02. Navigation with Deep RL

Navigation with Deep RL

Autonomous navigation through complex environments has been demonstrated with various SLAM (Simultaneous Localization and Mapping) algorithms, where position inference is combined with mapping. Recent advances in deep neural networks and reinforcement learning (RL) have opened the door to solving navigation with deep RL. As with the other deep RL solutions we’ve discussed, the basic idea is to use visual inputs and rewards to train a neural network to output correct actions for robotic navigation to a goal. In reality, there are a number of challenges in implementation.

Mirowski paper

The 2017 paper, “Learning to navigate in complex environments” by Piotr Mirowski, provides an approach to the problem of navigation in complex environments using a deep RL solution. The approach is tested in visually rich simulated 3-D game-like maze environments and provides an analysis of results that compare favorably to human behavior for the same mazes. The paper addresses the following challenges in navigation using RL:

  • Rewards are often sparsely distributed in an environment
  • Environments often include dynamic elements

The approach in the Mirowski paper addresses the problems of sparse rewards and dynamic elements by incorporating multiple objectives and using a number of Deep RL algorithmic improvements over the simple DQN algorithm implemented in our earlier lessons.

Auxiliary objectives

In addition to the primary objective of maximizing cumulative rewards, as usual, there are a couple of auxiliary objectives as well. These are to infer depth estimates from RGB observations and to detect loop closures in mapping. By training for these auxiliary objectives, the agent learns information that it also needs for object avoidance and path planning. As explained in the Deep Mind paper on auxiliary tasks in Deep RL, this is “similar to how a baby might learn to control their hands by moving them and observing the movements”.

Algorithm and Architecture

The RL problem in the paper is addressed using the Asynchronous Advantage Actor-Critic(A3C) algorithm.

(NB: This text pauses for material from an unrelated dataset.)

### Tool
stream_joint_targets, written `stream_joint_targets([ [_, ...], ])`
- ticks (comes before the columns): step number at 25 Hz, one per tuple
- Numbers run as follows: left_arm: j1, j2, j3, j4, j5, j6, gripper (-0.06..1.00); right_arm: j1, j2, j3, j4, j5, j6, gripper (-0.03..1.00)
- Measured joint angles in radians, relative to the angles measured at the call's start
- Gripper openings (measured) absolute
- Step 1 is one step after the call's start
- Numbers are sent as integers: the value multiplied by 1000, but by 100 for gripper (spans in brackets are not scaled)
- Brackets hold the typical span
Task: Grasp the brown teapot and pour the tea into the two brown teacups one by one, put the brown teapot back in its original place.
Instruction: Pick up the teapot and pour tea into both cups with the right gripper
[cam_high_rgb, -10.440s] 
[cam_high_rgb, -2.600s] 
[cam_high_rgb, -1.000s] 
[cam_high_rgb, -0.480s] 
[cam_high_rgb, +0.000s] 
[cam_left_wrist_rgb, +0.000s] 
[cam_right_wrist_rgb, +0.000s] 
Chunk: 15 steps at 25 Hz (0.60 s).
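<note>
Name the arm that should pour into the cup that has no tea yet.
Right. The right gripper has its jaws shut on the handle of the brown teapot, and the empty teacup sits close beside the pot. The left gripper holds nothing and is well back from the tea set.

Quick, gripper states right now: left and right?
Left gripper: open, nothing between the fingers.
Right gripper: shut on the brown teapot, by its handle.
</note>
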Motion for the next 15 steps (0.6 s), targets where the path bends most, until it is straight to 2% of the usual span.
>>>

This algorithm eclipses DQN regarding efficiency. To get an intuition into how actor-critic methods work, see the overview provided in the next concept. Actor-critic algorithms require both a policy, \pi ,and value function prediction, V, from the network.

The network architecture also includes memory in the form of LSTM (Long Short Term Memory) layers, which add the capability of learning long-term dependencies. The diagram below gives an overview of the deep RL neural net architecture described by Mirowski. Notice that the auxiliary depth predictions are provided at two locations, the convolutional (D1) and LSTM (D2) layers.

Results

The Mirowski paper provides an analysis of navigation success using various permutations of the A3C algorithm, LSTM memory, and auxiliary objectives. These are then compared against human behavior as well. The conclusion is that the best combination for most of the mazes is to use the auxiliary objectives connected to the neural network, using the A3C algorithm and including LSTM memory. The results are very close to human behavior.

What does this tell us?

The research in this paper provides a deep RL architecture that can be used for navigation, tested in a robotic simulation environment. As practitioners, It gives us a place to start if we want to improve upon the more simple, but limited, DQN architecture from earlier examples.

Additional Resources

You’re encouraged to read the papers cited here on your own and learn as much as you can from them. The technology in this field is changing rapidly, with breakthroughs appearing in the research realm. Within a few years, some of these may be implemented by commercial ventures. The more you know about what’s coming, the better prepared you will be to use it yourself in your own project or in the employ of an innovative company!